Teo Eng Hock (张永福; 1872 - 5 April 1959) was a rubber tycoon and the founder of the Singaporean branch of the Tongmenghui and later the Kuomintang. He later moved to China and became involved in politics there.

==Early life==
Teo was born in Singapore in 1872.

==Career==
Teo invested in rubber plantations and was the founder of a rubber shoe factory. He was also a cloth merchant. He initially supported the reformists and was a member of the Chinese Philomatic Society, but later began supporting Sun Yat Sen. In 1904, he established the Thoe Lam Jit Poh with fellow revolutionist Tan Chor Lam, and was the paper's editor. However, the paper folded after two years due to financial difficulties. He used the Chinese Reading Room, which was established by fellow revolutionist Tay Sek Tin, to spread his revolutionary ideas. His bungalow, the Wan Qing Yuan, served as the headquarters of the revolutionists.
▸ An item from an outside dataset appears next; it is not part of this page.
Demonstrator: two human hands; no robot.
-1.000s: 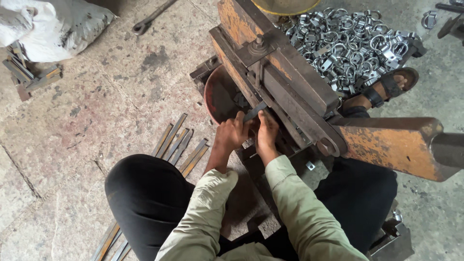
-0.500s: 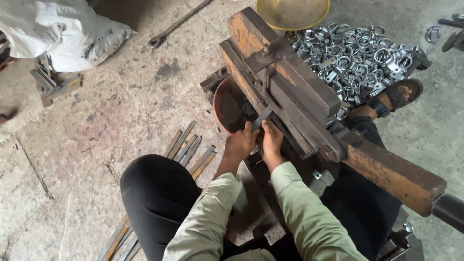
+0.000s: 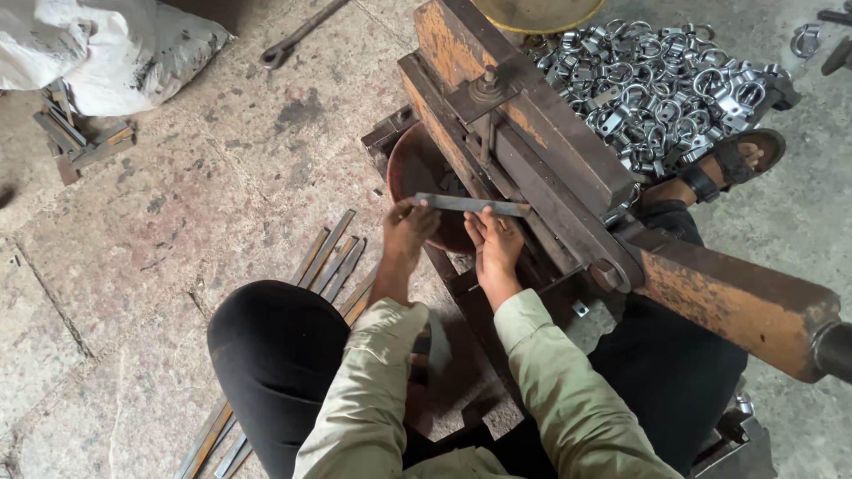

In 1906, Teo established the Singapore branch of the Tongmenghui. Sun Yat Sen visited Singapore in June 1906 and reorganised the branch, with Teo becoming the branch's chairman. In the same year, Teo founded the pro-revolution newspaper The Union Times. However, the newspaper fell under the control of reformists three months later. In the following year, he founded the pro-revolution newspaper Chong Shing Yit Pao with fellow revolutionists Tan Chor Lam and Lim Nee Soon, and established the Tung Teh Reading Room.

In February 1912, the Singapore branch of the Tongmenghui became the Singapore branch of the Kuomintang, following the establishment of the Republic of China, and Teo served as its honorary chairman. In 1914, the Singapore branch of the Kuomintang began using the Tung Teh Reading Room as a front organisation. In 1925, he was made a Justice of the Peace. In 1926, the colonial government dissolved the Singapore branch of the Kuomintang. In the 1930s, Teo was known as the "Rubber King" of Singapore. He also founded the Min Kuo Jih Pao in Singapore.

Teo moved to China in either 1926 or 1932 and was appointed the Chief of the Central Bank in Swatow, the Mayor of Swatow, and the head of the Overseas Chinese Affairs Bureau. He was also made a member of the Chinese Affairs Committee in Nanjing. However, he later became a supporter of Wang Jingwei and was made a member of the Central Supervisory Committee, which Wang had established with the assistance of the Japanese. Due to this, Teo was arrested by the Kuomintang after World War II for treason.

After being released from prison, Teo returned to Singapore. He became a trustee of the Ngee Ann Kongsi.

==Personal life and death==
Teo was married. His daughter was Teo Soon Kim, who was the first woman admitted to the Straits Settlements bar, and his great-grandnephew is politician Teo Chee Hean.

He died in Hong Kong on 5 April 1959 after a short illness.